# how to - airtel gprs - ubuntu 7.04 - nokia 3230 data cable



## Ratnadeep (Sep 22, 2008)

hello friends,

I m trying to connect to airtel gprs via nokia 3230 and data cable.
ubuntu - 7.04
After giving the command ' sudo wvdial ', it dials my number from the my phone(seen on phone display)

my wvdial.conf file is as follows -



> [Dialer Defaults]
> Init1 = ATZ
> Init2 = ATQ0 V1 E1 S0=0 &C1 &D2 +FCLASS=0
> Init3 = AT+CGDCONT=1, "IP","airtelgprs.com"
> ...


 
and giving the command as ' sudo wvdial ' following message comes -



> rtdp@rtdp-desktop:~$ sudo wvdial
> --> WvDial: Internet dialer version 1.56
> --> Cannot get information for serial port.
> --> Initializing modem.
> ...




that bolded part goes on repeating afterwards.

please help me connect it  

thanx.


----------



## sganesh (Sep 22, 2008)

The same problem is used to get when there is network congestion in AIRTEL server,After some times it gets connected,Before issuing command wvdial,Always check, is it possible to browse in mobile handset or not?

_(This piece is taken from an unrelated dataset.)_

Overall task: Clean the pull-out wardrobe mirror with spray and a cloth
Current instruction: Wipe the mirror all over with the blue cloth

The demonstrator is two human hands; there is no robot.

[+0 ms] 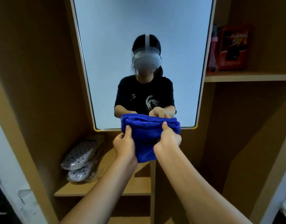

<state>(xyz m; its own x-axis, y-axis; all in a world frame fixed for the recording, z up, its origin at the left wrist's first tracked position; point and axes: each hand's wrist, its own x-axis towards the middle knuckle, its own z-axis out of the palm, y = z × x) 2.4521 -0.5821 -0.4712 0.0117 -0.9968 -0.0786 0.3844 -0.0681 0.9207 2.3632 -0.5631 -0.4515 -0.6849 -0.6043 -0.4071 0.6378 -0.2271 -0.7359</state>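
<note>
Holding a folded, deep-blue plush microfibre cloth (148, 135) between them, both hands reach forward at the bottom edge of the tall pull-out wardrobe mirror (122, 46). The left hand (124, 145) has the cloth's left side in its grip, thumb lying on top of the fabric and the other fingers curled out of sight beneath. The right hand (169, 139) clasps the right side the same way, thumb pointing up over the fold, its fingers hidden under the cloth. Both bare forearms stretch in from the lower edge of the view and converge on the cloth. The cloth's upper edge overlaps the mirror's lower edge, and its thick rolled layers show as soft ridges; whether it touches the glass cannot be told.

The mirror is a rounded-corner pane in a thin pale frame with small yellow caps at its bottom corners (97, 130); its top is cut off by the view. It reflects the person in a dark printed T-shirt wearing a grey headset, with the cloth and hands repeated.

Around the mirror stand matte tan wooden wardrobe panels (42, 78). On the low shelf (106, 189) to the left lie stacked pale perforated slippers (81, 157) in clear crinkled plastic wrap. On the upper right shelf (248, 77) stand a red printed box (234, 49) and, just beside the mirror frame, a pink bottle-like item (213, 52) whose details are too dim to make out.
</note>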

U can use operamini browser for ur mobile,Go To Menu-->Tools-->Settings-->Network Setup,By this way u can confirm the net connectivity thro ur mobile!

 ----------------------------------------------------------------- 
AIRTEL GPRS---W300---Ubuntu 8.04


----------



## Ratnadeep (Sep 22, 2008)

i am able to connect to net via mobile or via xp too but still can't connect in ubuntu.
This is first time i am installing something in a linux.
Please help me.


----------